Clamorous debate exists concerning the relationship between democracy and climate change. (The journal Democratization published an entire issue specifically dedicated to understanding this relationship in 2012.)
Some claim the question does not pertain to democracy per se, but rather “democracies with adjectives.” Others argue in favor of studying this relationship over time to account for intervening historical variables, such as corruption and “democratic capital stock.” Still others consider the distinction between Earth’s human and non-human systems, such as democratic politics and the climate, neither natural nor inevitable. And, of course, it goes without saying that the absence of climate leadership nationally in a democracy may not necessarily inhibit action at local levels, as duly noted elsewhere.
For now, the question of how democracy interacts with climate change remains an open one, and one which undoubtedly warrants greater focus and a finer-grain analysis than the scope of this article permits.

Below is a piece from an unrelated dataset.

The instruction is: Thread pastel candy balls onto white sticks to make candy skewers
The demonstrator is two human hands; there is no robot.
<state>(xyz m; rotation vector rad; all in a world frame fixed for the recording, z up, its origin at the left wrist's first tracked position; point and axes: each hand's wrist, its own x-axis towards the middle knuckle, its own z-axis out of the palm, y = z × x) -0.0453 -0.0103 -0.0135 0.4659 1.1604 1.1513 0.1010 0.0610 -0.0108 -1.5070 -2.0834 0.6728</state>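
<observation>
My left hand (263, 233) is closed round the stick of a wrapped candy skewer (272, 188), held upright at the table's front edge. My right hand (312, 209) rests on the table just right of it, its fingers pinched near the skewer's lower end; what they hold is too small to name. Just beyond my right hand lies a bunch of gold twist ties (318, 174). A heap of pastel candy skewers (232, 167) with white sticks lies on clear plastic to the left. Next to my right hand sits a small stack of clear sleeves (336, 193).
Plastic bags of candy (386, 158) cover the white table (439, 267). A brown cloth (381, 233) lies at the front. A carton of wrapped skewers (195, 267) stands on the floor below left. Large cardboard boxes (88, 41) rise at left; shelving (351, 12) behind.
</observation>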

Until we fully understand this relationship, claims that democracy is the answer to climate change deserve to be met with a healthy dose of skepticism. Silver-bullet promises to stop climate change in its tracks do little more than to obfuscate the complex interrelationships between the earth’s climate system and human beings’ political systems.
Cases like the Trump administration and its all-out offensive on climate action illustrate the sometimes-capricious nature of democracy and force us to reexamine our conventional wisdom about democracies’ ability to squarely confront the problem of climate change. Just as the stroke of a pen can commit democracies like the United States to bold efforts to thwart climate change, so too can future penstrokes unmake those commitments.